▶ WORK TASK:
Print the lines from the one containing "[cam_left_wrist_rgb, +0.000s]" through the end of the material below, both included, exactly as they appear and without pictures.

:: SOURCE DATA

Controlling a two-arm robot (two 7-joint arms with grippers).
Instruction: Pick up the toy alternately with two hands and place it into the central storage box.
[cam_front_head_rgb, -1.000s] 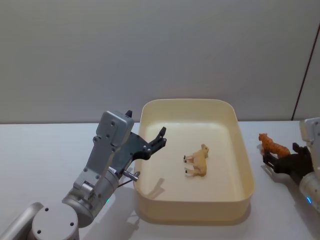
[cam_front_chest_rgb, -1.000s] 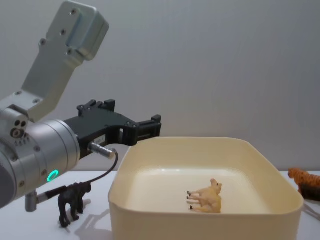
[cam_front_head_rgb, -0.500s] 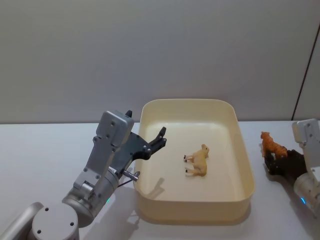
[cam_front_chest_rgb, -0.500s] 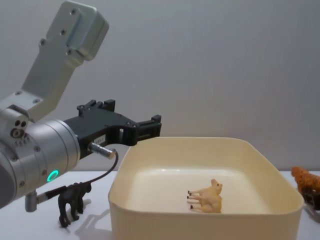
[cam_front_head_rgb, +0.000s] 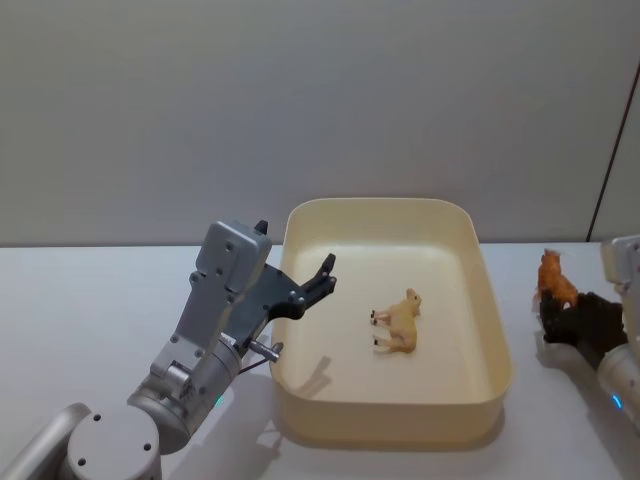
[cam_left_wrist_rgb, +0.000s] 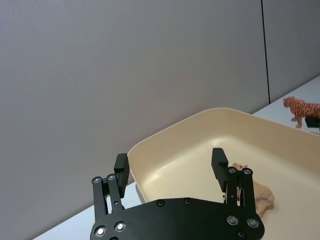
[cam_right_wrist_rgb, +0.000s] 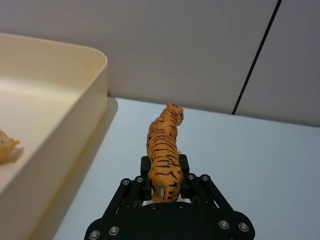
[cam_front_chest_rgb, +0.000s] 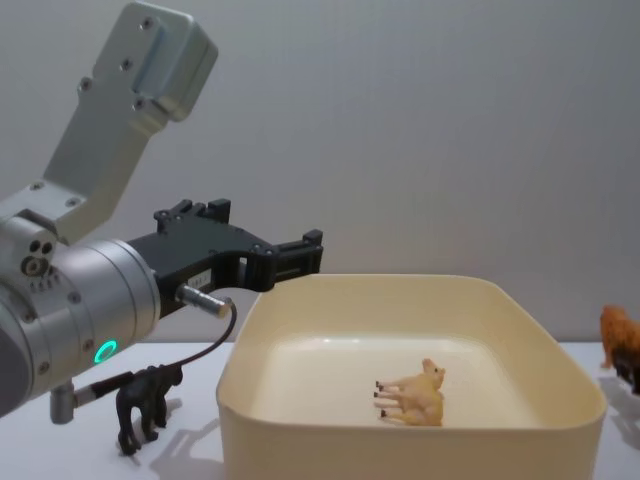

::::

▶ RESULT:
[cam_left_wrist_rgb, +0.000s] 
[cam_right_wrist_rgb, +0.000s] 
[cam_front_chest_rgb, +0.000s] 

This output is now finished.